EXERCISE:
Set the entries down once more, exactly as they are worded.

LISTED RECORDS:
•••••

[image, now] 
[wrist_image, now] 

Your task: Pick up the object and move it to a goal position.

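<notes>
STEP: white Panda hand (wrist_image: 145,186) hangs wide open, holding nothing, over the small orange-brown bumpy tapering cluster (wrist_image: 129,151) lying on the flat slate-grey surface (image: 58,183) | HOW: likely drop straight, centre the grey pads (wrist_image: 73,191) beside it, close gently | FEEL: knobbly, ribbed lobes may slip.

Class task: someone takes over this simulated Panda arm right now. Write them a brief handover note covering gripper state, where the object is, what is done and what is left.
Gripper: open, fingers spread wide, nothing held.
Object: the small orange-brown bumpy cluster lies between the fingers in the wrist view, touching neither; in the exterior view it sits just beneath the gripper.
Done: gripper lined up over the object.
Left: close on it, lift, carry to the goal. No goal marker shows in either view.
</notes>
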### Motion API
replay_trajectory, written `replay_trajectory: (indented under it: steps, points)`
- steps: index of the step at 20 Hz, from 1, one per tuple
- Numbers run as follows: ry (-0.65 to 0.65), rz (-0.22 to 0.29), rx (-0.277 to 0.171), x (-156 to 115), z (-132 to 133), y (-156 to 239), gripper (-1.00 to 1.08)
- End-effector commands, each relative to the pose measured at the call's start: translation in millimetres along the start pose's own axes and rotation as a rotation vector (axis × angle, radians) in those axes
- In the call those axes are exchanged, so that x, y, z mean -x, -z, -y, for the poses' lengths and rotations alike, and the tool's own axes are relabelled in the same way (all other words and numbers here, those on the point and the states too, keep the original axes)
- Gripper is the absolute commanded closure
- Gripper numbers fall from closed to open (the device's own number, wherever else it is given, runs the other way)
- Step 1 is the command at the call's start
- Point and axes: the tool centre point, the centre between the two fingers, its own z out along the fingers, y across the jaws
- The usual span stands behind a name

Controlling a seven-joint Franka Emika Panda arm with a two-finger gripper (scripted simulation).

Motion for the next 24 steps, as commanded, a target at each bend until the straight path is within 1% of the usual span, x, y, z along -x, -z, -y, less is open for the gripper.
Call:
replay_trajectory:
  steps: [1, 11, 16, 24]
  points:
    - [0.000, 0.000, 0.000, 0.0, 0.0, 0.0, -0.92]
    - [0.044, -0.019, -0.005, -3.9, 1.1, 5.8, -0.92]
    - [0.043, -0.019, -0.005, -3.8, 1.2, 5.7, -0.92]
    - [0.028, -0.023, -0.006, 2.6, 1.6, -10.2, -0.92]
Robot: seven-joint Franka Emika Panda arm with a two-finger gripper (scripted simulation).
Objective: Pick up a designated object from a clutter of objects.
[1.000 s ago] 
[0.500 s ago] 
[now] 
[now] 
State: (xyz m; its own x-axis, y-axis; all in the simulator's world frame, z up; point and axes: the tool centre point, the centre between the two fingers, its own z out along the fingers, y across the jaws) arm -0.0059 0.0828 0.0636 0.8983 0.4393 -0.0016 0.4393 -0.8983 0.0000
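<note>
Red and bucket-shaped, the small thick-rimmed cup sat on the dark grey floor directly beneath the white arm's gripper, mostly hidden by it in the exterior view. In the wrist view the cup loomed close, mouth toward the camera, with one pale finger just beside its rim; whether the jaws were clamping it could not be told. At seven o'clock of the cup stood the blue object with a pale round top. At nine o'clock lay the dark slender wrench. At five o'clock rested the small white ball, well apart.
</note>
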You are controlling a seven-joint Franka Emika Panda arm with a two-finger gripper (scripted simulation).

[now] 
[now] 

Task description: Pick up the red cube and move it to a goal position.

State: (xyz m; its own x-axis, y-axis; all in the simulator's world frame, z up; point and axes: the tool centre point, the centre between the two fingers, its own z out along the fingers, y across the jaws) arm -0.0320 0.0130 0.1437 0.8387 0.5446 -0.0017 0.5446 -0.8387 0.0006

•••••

EXERCISE OUTPUT:
[image, now] 
[wrist_image, now] 

Your task: Pick up the object and move it to a goal position.

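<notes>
STEP: white Panda hand (wrist_image: 145,186) hangs wide open, holding nothing, over the small orange-brown bumpy tapering cluster (wrist_image: 129,151) lying on the flat slate-grey surface (image: 58,183) | HOW: likely drop straight, centre the grey pads (wrist_image: 73,191) beside it, close gently | FEEL: knobbly, ribbed lobes may slip.

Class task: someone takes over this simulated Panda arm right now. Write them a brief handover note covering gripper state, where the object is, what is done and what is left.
Gripper: open, fingers spread wide, nothing held.
Object: the small orange-brown bumpy cluster lies between the fingers in the wrist view, touching neither; in the exterior view it sits just beneath the gripper.
Done: gripper lined up over the object.
Left: close on it, lift, carry to the goal. No goal marker shows in either view.
</notes>
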### Motion API
replay_trajectory, written `replay_trajectory: (indented under it: steps, points)`
- steps: index of the step at 20 Hz, from 1, one per tuple
- Numbers run as follows: ry (-0.65 to 0.65), rz (-0.22 to 0.29), rx (-0.277 to 0.171), x (-156 to 115), z (-132 to 133), y (-156 to 239), gripper (-1.00 to 1.08)
- End-effector commands, each relative to the pose measured at the call's start: translation in millimetres along the start pose's own axes and rotation as a rotation vector (axis × angle, radians) in those axes
- In the call those axes are exchanged, so that x, y, z mean -x, -z, -y, for the poses' lengths and rotations alike, and the tool's own axes are relabelled in the same way (all other words and numbers here, those on the point and the states too, keep the original axes)
- Gripper is the absolute commanded closure
- Gripper numbers fall from closed to open (the device's own number, wherever else it is given, runs the other way)
- Step 1 is the command at the call's start
- Point and axes: the tool centre point, the centre between the two fingers, its own z out along the fingers, y across the jaws
- The usual span stands behind a name

Controlling a seven-joint Franka Emika Panda arm with a two-finger gripper (scripted simulation).

Motion for the next 24 steps, as commanded, a target at each bend until the straight path is within 1% of the usual span, x, y, z along -x, -z, -y, less is open for the gripper.
Call:
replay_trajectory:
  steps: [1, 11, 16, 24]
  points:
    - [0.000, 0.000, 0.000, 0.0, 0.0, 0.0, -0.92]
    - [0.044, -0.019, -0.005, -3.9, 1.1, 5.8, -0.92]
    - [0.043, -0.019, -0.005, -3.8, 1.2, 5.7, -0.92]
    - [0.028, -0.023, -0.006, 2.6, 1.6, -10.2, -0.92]
Robot: seven-joint Franka Emika Panda arm with a two-finger gripper (scripted simulation).
Objective: Pick up a designated object from a clutter of objects.
[1.000 s ago] 
[0.500 s ago] 
[now] 
[now] 
State: (xyz m; its own x-axis, y-axis; all in the simulator's world frame, z up; point and axes: the tool centre point, the centre between the two fingers, its own z out along the fingers, y across the jaws) arm -0.0059 0.0828 0.0636 0.8983 0.4393 -0.0016 0.4393 -0.8983 0.0000
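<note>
Red and bucket-shaped, the small thick-rimmed cup sat on the dark grey floor directly beneath the white arm's gripper, mostly hidden by it in the exterior view. In the wrist view the cup loomed close, mouth toward the camera, with one pale finger just beside its rim; whether the jaws were clamping it could not be told. At seven o'clock of the cup stood the blue object with a pale round top. At nine o'clock lay the dark slender wrench. At five o'clock rested the small white ball, well apart.
</note>
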You are controlling a seven-joint Franka Emika Panda arm with a two-finger gripper (scripted simulation).

[now] 
[now] 

Task description: Pick up the red cube and move it to a goal position.

State: (xyz m; its own x-axis, y-axis; all in the simulator's world frame, z up; point and axes: the tool centre point, the centre between the two fingers, its own z out along the fingers, y across the jaws) arm -0.0320 0.0130 0.1437 0.8387 0.5446 -0.0017 0.5446 -0.8387 0.0006

No more work is needed for this exercise.